If not, what is hindering your growth? Are you allowing the thorns of worldliness to prevent you from blossoming and bearing fruit? God wants you to cut that out and train your focus solely on Him! Jesus said in Matthew 6:22-24, “The light of the body is the eye: if therefore thine eye be single, thy whole body shall be full of light. … No man can serve two masters: for either he will hate the one, and love the other; or else he will hold to the one, and despise the other. Ye cannot serve God and mammon.”

We can all do more to hone our focus—to make it more singularly fixed. Imagine if God informed you directly that Jesus Christ would return in one month. How would you live for that month? How much would you shut out the distractions of Satan’s world? How focused would your prayer and study be?
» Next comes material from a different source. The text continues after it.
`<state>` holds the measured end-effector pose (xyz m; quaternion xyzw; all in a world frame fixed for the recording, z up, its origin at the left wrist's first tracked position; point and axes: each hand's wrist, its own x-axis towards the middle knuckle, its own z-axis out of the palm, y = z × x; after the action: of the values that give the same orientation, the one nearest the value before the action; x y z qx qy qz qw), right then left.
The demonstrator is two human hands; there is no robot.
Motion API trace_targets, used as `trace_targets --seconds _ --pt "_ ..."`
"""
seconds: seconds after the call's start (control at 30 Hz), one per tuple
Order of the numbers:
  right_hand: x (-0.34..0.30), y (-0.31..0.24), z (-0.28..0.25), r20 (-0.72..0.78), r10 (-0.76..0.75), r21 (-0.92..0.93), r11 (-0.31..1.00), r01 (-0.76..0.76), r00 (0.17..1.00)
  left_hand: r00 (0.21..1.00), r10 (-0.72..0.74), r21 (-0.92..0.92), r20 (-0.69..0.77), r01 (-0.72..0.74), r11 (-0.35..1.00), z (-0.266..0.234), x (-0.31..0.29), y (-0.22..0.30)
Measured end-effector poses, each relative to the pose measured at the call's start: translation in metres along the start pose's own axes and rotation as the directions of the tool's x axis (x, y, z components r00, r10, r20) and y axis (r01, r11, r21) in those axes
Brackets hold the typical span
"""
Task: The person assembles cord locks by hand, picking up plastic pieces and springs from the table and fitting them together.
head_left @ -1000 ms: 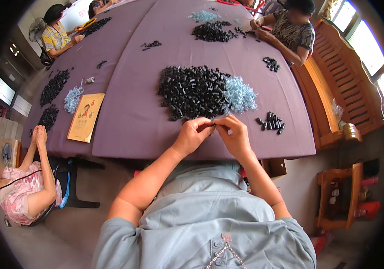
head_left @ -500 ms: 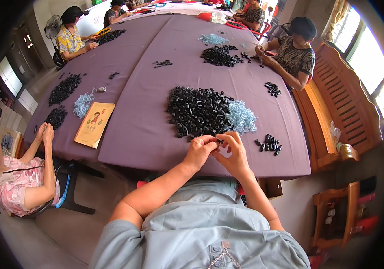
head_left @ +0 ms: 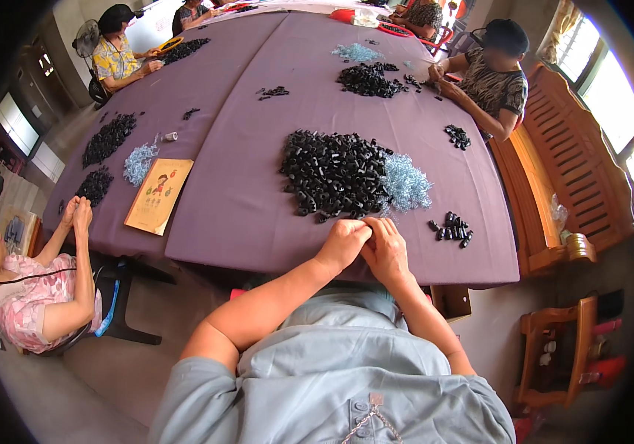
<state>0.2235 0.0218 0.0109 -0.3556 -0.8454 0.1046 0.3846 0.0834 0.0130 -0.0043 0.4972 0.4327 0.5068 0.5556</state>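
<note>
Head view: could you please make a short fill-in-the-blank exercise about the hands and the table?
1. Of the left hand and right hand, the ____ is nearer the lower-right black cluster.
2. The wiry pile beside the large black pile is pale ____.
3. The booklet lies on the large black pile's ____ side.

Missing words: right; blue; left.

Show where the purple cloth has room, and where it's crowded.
Free: purple cloth between the yellow booklet and large black pile; also between the two small black clusters at right. Crowded: where the large pile meets the pale-blue heap, beyond the right hand.
</note>
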Motion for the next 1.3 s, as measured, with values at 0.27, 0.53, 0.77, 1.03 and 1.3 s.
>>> trace_targets --seconds 0.27,0.53,0.77,1.03,1.3 --pt "0.004 0.002 0.003 0.013 0.063 0.073 0.995 -0.064 0.998 0.972 0.167 0.210 -0.163 -0.131 0.969 0.008 0.007 -0.008" --pt "-0.003 0.005 0.007 -0.035 0.086 0.119 0.989 -0.081 0.996 0.992 0.078 0.106 0.098 -0.089 0.990 -0.003 0.008 -0.008" --pt "-0.002 0.004 0.006 -0.004 0.075 0.111 0.991 -0.074 0.997 0.976 0.015 -0.058 0.219 -0.002 0.998 -0.010 0.006 -0.013" --pt "-0.004 0.008 0.004 0.006 0.040 0.115 0.993 -0.040 0.999 0.984 0.049 0.090 0.171 -0.065 0.994 -0.008 0.006 -0.012" --pt "-0.007 0.003 0.006 -0.011 0.119 0.166 0.979 -0.116 0.993 0.993 -0.026 -0.007 0.118 0.027 1.000 -0.006 0.007 -0.013"
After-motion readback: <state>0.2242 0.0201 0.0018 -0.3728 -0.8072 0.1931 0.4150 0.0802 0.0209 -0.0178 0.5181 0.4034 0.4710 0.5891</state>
What would you cut out in order to put your energies toward the things that truly matter?

Character development doesn’t happen by accident. Our spiritual state doesn’t naturally improve. What, then, is your plan for eliminating your flaws, for overcoming your sins, for achieving perfection?

Consider keeping a journal or a log each day of the time you spend in prayer, study and meditation—as well as what you are studying and praying about. Record how you spend your work hours, and how much time you devote to your family. Keep track of how often you fast, and how effective those fasts are. At the same time, also catalog what time you commit to entertainment, to selfish or time-wasting pursuits. This won’t be an easy exercise to undertake, but you may find it an invaluable tool in learning how to better budget the minutes and hours of precious life that God has given you to use for His purposes.

Give serious thought to what more you can do to come out of this world, to simplify your life, and to give God all your focus. As you follow through on that, God will be able to supply you, day by day, with a continually increasing flow of spiritual power!

Use that power to become—like God—more stable and consistent. Each day, push yourself forward as never before. Every day, work harder, more energetically than ever. You too can feel the surge of God’s Spirit and inspiration and power as He uses you more effectively than ever! In the time ahead, you can help God’s Work—and even hasten Christ’s return—by doing the best, most effective and powerful work of your life!